Native title can only be claimed in areas where it has not been extinguished (removed). Native title may exist on:

  • Unallocated Crown land
  • State forests, possibly some National Parks, public reserves and certain land reserved for particular purposes or uses depending on when and under what legislation such parks or reserves were made (this will vary between states/territories)
  • Land set aside for the benefit of or granted to Aboriginal and Torres Strait Islander people
  • Oceans, seas, reefs, lakes and inland waters
  • Some leases, such as non-exclusive pastoral and agricultural leases, depending on the State/Territory legislation under which they were issued

In most areas where native title is determined by the Federal Court to exist, it will co-exist with the rights and interests of non-native title holders.

Where has native title been extinguished (removed)?

The Australian legal system does not recognise native title rights and interests in some areas where things have been done to extinguish native title. In those areas native title may be partly or wholly extinguished.

Native title has been wholly extinguished on areas such as:

  • Privately owned land (including family homes and privately owned freehold farms);
  • Residential, commercial, community purpose and certain other leases;
  • Areas where governments have built roads, schools and other public works on or before 23 December 1996.

These areas of land cannot be included in an application for a determination of native title.

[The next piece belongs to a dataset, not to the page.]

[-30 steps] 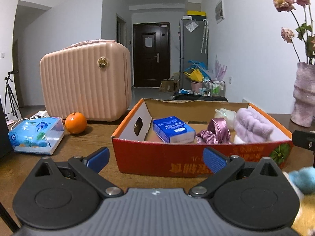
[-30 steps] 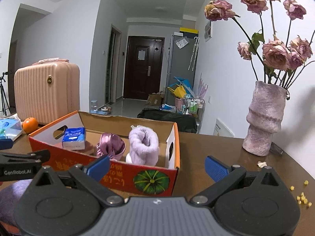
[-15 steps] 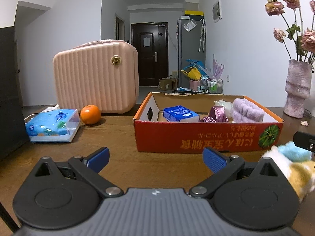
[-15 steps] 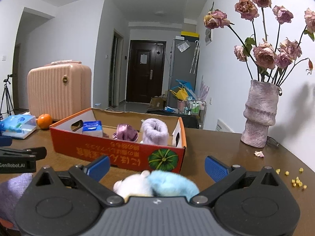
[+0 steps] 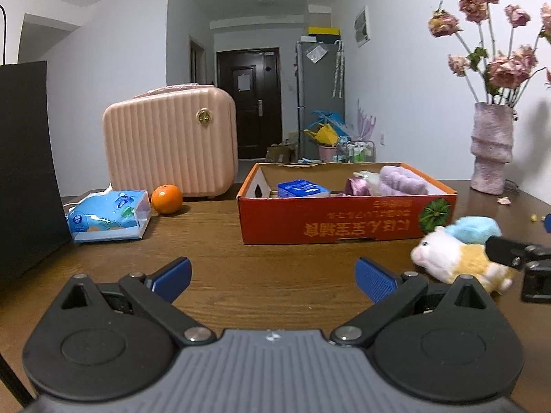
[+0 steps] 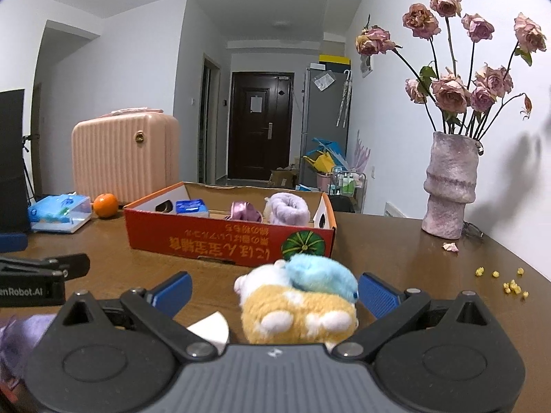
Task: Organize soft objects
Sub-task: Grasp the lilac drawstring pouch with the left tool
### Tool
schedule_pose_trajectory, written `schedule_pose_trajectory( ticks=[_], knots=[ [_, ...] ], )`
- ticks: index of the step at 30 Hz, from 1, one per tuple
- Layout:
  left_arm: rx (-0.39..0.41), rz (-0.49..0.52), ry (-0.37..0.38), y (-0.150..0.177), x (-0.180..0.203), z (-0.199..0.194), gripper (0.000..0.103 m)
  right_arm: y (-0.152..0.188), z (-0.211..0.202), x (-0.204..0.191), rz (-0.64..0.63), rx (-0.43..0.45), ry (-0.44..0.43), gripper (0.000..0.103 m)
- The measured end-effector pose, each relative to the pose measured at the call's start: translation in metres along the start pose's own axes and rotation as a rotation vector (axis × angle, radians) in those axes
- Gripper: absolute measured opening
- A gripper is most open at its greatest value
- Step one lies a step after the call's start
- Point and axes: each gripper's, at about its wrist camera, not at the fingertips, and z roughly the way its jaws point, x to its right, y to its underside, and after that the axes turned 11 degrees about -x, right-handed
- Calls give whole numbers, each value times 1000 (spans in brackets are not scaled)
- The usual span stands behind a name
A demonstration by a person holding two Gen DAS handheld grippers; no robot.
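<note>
At far left we see a tissue pack and an orange on the wooden table, and our left gripper hangs with its jaws spread wide over bare wood. Further right sits the red cardboard box, and in front of it lies the plush toy, between the parted, empty jaws of our right gripper.

Both tools pulled back from box; plush toy now between right tool fingers.
</note>
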Motion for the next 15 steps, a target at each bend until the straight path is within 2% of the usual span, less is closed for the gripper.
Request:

They are generally excluded from the area description in the application.

What are the implications for environmental health inspectors?

Environmental health inspectors/officers may, particularly in rural and non-metropolitan parts of Australia and in some coastal areas, need to consider the impact of some of their activities on native title. When renewing or issuing permits, licences or leases for an area where native title exists or may exist and it affects native title, there are due processes that Council will need to follow for the activity to be valid, or for it to be immune from injunctive action. If these procedures are not followed, an activity may be invalid and Council may at some time in the future be exposed to an injunction and/or claims for damages and compensation. Compensation may be payable in any event. Even where the activity would be valid notwithstanding that the processes are not followed, native title holders may succeed in getting an injunction to prevent the activity being undertaken.

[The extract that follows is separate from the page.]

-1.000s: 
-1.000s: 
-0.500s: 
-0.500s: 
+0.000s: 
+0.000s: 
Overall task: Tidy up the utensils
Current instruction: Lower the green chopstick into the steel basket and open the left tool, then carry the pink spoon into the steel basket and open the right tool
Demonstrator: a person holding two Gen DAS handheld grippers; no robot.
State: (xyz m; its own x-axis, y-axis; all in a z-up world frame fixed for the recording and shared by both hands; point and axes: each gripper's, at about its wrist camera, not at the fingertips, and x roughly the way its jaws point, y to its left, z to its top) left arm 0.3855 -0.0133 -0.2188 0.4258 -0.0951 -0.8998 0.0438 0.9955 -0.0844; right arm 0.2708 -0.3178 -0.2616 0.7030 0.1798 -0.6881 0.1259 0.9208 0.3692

Council may carry out low impact acts in relation to areas where native title exists or may exist without having to follow any future act procedures under the Native Title Act 1993 (Cth) or complementary State or Territory legislation. The Act operates on the assumption that certain low impact acts will have minimal impact on native title. A low impact act can take place over an area before a determination that native title exists is made without public notice or negotiation with any potential native title holders. Low impact acts cannot continue after such a determination is made. However, after a determination has been made that native title exists in a particular area, such acts may be able to be carried out by agreement with the native title holders. The Native Title Act 1993 (Cth) does not define what constitutes a valid low impact act. The Act only identifies what it must not involve. Council will therefore need to discuss these matters with native title holders or claimants and may need to seek independent expert advice on what constitutes a low impact act.

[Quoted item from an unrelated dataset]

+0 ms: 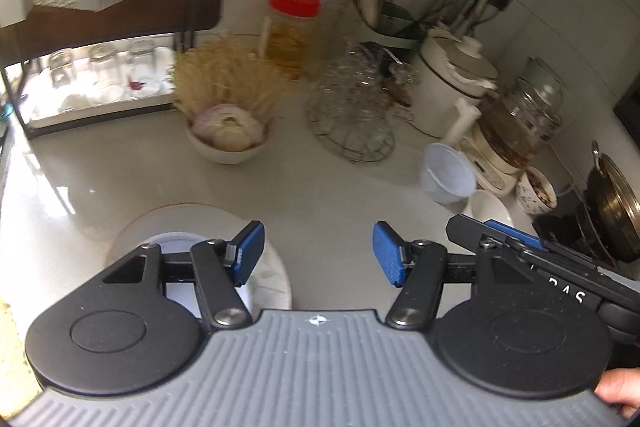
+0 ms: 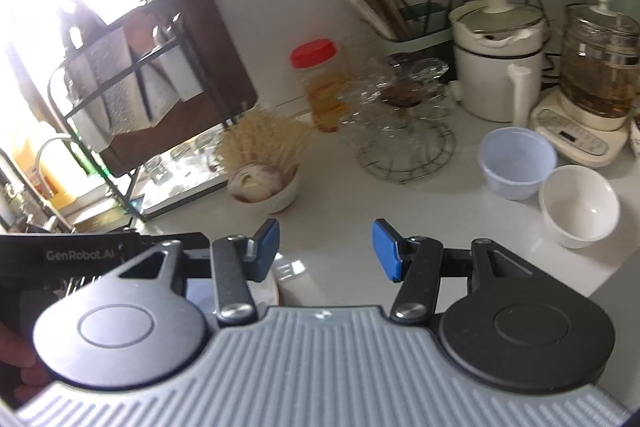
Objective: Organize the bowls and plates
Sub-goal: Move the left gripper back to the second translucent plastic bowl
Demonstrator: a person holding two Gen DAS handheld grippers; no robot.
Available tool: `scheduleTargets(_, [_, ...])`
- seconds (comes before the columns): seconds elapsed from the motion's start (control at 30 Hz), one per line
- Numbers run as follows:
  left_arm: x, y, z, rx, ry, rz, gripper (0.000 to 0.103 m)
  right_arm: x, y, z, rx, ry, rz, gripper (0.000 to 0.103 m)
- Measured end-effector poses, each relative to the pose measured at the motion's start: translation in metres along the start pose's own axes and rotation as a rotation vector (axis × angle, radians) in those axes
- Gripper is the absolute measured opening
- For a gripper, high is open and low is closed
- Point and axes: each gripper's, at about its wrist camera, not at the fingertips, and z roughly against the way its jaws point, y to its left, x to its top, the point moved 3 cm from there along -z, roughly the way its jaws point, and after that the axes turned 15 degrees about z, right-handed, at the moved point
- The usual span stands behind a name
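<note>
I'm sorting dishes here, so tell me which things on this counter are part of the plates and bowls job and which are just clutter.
Job:
white plate
translucent plastic bowl
white bowl
bowl of garlic

Just lying about:
red-lidded jar
glass cups on a wire stand
white cooker
glass kettle
chopstick holder

On the table (image 2: 320, 195), the plastic cup (image 2: 516, 163) sits just left of the bowl (image 2: 578, 205), w/ the cooker (image 2: 498, 67) behind them, the glass rack (image 2: 404, 131) to their left & the onion bowl (image 2: 266, 183) further left.
</note>
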Motion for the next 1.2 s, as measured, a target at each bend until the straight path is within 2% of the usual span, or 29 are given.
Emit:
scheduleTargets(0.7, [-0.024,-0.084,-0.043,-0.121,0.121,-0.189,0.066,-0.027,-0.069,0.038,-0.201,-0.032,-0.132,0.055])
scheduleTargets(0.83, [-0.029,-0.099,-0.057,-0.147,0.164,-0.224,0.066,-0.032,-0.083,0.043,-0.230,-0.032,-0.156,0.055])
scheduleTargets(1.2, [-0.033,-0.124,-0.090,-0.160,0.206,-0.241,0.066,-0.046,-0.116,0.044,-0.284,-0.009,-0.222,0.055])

Can environmental health controls be enforced on the exercise of native title rights and interests?

There are many unanswered questions in relation to the enforcement of environmental health controls on the exercise of native title rights and interests. At this stage it is clear that native title is subject to existing Commonwealth, State and Territory and local laws, including land use planning schemes, health and building by-laws and environmental protection legislation. Generally, all State/Territory and Local Government laws apply to native title provided they are consistent with the Native Title Act 1993 (Cth). Care must also be taken not to breach the Racial Discrimination Act 1975 (Cth) when applying State or local laws to native title holders/registered applicants.

Checklist - An action plan for environmental health inspectors

The Australian Local Government Association has developed a six-step Action Plan* to assist Councils in adopting a precautionary approach.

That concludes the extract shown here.